EXERCISE DIRECTIONS:
Scan the material below for the string "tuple". Report every line that has it.

==========

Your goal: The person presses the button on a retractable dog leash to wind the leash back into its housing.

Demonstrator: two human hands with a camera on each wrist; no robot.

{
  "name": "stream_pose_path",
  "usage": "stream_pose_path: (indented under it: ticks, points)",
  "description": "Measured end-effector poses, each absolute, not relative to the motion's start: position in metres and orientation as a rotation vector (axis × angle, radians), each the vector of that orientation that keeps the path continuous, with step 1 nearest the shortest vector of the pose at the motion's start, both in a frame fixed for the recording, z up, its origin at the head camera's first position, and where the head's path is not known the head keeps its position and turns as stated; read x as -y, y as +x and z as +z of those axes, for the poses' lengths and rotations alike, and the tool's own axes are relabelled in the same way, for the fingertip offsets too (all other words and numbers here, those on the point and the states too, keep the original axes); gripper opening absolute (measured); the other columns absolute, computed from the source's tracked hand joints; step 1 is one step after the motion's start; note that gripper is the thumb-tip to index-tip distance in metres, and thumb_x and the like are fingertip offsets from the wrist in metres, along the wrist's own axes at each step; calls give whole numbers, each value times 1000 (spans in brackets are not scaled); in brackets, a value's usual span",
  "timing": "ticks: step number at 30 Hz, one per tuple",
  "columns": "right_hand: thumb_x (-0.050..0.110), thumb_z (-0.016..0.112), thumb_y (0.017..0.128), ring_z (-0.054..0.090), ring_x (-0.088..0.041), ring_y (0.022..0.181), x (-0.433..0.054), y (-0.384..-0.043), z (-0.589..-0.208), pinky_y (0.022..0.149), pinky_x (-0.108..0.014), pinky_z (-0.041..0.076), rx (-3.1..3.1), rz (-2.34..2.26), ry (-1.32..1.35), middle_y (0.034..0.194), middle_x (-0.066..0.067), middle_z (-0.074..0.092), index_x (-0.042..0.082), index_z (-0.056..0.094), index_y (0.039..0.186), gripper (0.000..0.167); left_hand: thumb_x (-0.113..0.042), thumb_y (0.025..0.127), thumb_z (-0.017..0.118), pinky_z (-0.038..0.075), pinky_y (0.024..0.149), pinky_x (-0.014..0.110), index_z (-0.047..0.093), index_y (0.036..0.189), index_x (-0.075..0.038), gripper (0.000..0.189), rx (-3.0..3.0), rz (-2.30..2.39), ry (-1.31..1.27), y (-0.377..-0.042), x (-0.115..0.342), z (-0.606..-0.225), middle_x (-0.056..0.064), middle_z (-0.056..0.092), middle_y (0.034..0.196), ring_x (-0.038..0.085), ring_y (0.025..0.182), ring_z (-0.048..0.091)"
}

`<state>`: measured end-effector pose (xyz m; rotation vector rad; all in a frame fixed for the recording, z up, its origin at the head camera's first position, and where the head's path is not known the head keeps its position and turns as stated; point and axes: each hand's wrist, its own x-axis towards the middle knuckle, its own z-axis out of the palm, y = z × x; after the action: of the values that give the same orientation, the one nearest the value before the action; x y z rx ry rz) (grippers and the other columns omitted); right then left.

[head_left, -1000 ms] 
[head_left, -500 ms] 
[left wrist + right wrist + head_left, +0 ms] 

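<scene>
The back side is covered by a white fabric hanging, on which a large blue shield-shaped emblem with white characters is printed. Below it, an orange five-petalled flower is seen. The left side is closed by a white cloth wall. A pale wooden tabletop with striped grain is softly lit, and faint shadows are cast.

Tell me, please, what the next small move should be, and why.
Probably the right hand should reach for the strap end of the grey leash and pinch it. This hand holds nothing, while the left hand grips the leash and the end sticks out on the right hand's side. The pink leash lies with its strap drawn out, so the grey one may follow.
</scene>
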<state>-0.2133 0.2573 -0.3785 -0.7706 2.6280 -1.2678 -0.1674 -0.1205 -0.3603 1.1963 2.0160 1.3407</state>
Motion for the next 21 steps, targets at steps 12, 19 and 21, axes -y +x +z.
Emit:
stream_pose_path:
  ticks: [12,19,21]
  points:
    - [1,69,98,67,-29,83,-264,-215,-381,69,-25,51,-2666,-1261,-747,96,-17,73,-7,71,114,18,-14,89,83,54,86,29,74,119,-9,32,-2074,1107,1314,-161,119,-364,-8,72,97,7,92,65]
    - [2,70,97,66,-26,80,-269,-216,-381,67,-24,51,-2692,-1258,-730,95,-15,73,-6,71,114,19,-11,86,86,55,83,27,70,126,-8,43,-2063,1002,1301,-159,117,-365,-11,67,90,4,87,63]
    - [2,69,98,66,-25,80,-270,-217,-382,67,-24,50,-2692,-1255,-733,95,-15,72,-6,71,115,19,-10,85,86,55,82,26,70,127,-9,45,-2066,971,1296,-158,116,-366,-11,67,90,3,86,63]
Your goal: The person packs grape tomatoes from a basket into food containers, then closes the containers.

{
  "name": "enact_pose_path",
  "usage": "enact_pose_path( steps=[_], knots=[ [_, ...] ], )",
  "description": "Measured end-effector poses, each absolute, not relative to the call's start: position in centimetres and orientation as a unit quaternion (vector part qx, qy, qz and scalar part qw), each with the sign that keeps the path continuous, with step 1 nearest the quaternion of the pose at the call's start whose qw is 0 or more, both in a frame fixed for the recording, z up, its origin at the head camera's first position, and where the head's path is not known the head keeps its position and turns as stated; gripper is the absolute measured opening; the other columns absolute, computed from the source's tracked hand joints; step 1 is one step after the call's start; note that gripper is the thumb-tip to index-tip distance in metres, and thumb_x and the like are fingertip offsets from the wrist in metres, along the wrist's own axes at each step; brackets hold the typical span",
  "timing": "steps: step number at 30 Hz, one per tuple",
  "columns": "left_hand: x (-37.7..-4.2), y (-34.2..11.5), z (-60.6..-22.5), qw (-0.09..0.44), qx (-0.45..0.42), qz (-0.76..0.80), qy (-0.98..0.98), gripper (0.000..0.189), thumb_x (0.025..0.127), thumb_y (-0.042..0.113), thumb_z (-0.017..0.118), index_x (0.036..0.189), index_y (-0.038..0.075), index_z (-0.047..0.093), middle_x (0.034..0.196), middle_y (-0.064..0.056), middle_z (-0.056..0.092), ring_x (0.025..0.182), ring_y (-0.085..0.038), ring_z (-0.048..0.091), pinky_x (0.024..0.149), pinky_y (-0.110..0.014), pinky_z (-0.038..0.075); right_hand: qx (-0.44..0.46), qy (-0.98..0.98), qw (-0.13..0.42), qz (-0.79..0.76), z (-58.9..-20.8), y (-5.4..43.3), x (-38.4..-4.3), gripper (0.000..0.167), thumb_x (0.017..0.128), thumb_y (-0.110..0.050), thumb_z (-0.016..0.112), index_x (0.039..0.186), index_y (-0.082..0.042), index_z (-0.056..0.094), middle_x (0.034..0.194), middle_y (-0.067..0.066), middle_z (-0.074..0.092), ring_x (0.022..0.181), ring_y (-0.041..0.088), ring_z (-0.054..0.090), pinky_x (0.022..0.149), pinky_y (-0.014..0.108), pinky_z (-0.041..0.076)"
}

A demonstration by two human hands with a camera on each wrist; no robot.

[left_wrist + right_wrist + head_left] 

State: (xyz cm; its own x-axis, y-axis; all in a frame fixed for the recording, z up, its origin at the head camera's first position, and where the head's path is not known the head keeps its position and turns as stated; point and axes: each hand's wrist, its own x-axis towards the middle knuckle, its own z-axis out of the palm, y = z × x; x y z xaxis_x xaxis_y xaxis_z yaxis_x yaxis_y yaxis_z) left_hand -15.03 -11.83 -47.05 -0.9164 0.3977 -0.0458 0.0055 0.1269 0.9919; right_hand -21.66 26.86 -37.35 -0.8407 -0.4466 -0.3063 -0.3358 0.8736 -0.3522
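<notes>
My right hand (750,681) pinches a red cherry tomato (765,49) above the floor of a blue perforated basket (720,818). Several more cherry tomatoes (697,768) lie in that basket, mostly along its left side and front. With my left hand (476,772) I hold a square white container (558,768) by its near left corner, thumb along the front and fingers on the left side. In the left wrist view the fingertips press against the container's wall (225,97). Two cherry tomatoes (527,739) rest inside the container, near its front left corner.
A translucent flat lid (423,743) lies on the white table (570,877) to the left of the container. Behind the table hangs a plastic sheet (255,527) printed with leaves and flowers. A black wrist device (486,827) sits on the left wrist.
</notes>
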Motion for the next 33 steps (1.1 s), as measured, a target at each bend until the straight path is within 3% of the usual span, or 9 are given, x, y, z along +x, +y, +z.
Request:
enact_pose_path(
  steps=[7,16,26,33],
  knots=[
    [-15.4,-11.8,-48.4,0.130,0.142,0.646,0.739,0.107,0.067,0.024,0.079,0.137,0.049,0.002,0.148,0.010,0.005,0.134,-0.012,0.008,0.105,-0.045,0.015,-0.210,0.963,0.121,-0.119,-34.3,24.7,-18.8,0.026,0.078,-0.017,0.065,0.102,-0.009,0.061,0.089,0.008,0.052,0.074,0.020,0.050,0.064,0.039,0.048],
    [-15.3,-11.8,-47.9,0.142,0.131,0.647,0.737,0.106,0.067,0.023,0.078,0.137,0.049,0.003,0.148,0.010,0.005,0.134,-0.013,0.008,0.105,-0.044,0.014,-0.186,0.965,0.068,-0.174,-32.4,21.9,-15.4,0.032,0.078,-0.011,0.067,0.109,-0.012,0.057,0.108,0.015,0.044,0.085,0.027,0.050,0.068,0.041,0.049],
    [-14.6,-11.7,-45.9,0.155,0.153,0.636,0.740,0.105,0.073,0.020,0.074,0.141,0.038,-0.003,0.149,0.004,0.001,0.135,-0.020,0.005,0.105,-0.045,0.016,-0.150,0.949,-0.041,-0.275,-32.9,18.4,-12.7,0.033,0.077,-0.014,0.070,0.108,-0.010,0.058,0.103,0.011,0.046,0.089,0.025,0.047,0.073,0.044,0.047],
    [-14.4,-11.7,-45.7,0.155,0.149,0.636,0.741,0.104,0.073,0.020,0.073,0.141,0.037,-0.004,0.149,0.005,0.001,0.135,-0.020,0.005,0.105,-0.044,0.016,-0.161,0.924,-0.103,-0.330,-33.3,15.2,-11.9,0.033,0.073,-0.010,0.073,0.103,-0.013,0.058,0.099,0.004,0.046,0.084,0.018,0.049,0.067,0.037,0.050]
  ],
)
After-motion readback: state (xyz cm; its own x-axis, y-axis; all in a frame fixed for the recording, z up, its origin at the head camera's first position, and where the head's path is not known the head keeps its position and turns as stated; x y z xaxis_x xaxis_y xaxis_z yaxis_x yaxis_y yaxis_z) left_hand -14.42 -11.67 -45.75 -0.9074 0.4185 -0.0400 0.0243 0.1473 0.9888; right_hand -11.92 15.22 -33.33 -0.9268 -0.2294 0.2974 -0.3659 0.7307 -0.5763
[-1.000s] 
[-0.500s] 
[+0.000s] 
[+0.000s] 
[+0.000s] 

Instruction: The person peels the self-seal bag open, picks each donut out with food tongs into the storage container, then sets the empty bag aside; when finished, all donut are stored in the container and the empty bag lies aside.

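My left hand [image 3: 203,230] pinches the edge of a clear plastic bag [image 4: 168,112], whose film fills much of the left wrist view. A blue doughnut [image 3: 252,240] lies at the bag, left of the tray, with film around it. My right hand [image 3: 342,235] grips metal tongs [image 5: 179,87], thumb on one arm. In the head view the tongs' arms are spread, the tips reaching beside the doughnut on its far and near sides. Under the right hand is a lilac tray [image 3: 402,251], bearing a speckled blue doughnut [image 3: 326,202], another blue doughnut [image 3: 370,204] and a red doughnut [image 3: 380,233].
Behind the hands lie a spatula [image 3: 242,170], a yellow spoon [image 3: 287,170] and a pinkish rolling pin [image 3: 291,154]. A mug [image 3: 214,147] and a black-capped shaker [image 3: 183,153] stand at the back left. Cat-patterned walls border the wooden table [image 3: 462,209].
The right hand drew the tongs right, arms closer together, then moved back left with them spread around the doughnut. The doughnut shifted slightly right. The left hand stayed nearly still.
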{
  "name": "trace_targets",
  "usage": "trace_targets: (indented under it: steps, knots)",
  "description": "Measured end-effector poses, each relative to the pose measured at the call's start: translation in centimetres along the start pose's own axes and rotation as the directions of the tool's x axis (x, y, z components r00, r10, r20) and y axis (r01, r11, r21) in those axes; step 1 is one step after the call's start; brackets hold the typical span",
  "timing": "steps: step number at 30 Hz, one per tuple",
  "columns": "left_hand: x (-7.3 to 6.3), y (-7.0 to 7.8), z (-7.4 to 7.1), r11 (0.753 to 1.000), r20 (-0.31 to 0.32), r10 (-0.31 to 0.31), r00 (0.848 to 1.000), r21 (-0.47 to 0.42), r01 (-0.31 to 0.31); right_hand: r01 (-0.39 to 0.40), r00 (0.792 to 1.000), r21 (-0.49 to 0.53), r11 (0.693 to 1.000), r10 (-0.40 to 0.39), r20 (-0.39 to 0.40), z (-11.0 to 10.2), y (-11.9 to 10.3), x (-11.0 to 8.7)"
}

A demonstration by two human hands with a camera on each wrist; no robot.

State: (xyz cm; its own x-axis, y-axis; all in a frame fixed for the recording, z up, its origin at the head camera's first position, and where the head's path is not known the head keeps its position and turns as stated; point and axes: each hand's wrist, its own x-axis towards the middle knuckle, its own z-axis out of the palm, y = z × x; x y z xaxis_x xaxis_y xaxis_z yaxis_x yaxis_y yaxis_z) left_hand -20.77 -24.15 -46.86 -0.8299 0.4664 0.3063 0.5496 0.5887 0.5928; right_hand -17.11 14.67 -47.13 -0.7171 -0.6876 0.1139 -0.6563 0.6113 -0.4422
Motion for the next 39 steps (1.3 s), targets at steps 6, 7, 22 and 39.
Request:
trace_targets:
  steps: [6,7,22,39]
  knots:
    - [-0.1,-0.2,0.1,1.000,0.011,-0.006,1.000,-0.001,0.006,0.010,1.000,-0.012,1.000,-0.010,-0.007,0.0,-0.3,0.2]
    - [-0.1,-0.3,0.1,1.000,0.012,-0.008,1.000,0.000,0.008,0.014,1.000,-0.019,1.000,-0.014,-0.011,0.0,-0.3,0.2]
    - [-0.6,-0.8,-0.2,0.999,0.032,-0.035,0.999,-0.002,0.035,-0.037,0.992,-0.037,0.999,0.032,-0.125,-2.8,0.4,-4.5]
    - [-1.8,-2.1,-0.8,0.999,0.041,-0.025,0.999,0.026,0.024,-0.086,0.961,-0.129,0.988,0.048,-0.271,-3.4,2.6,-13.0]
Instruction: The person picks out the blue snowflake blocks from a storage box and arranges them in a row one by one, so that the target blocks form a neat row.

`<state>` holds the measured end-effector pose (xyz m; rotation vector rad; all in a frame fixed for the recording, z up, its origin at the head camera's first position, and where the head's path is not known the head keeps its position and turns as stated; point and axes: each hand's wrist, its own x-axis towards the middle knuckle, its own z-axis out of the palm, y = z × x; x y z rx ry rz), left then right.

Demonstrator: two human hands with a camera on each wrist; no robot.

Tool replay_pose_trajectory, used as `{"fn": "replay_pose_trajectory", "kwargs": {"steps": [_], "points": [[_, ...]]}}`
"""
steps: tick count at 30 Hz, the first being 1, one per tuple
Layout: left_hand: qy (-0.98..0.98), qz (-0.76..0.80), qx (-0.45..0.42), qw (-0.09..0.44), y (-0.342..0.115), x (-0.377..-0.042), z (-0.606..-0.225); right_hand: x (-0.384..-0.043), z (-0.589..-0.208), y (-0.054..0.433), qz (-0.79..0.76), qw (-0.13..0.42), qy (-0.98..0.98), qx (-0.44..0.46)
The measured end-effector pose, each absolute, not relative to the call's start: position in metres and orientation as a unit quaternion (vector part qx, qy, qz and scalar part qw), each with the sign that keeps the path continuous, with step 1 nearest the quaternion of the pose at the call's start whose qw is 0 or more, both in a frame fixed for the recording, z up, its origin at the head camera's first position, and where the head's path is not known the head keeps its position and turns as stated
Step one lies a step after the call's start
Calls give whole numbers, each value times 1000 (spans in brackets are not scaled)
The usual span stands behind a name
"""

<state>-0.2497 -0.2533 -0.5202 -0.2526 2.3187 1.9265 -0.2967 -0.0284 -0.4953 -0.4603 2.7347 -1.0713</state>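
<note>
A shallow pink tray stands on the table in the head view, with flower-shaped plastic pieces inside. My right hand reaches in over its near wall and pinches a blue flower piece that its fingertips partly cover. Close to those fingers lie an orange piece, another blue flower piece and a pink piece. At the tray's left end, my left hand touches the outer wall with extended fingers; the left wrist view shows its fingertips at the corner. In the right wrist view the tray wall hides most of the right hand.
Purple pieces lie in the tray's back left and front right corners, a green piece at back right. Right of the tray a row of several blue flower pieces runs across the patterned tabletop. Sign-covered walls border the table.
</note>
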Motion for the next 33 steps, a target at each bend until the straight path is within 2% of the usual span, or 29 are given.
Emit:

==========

WRITTEN SOLUTION:
  "timing": "ticks: step number at 30 Hz, one per tuple",
  "timing": "steps: step number at 30 Hz, one per tuple",
  "timing": "steps: step number at 30 Hz, one per tuple",
steps: tick count at 30 Hz, the first being 1, one per tuple

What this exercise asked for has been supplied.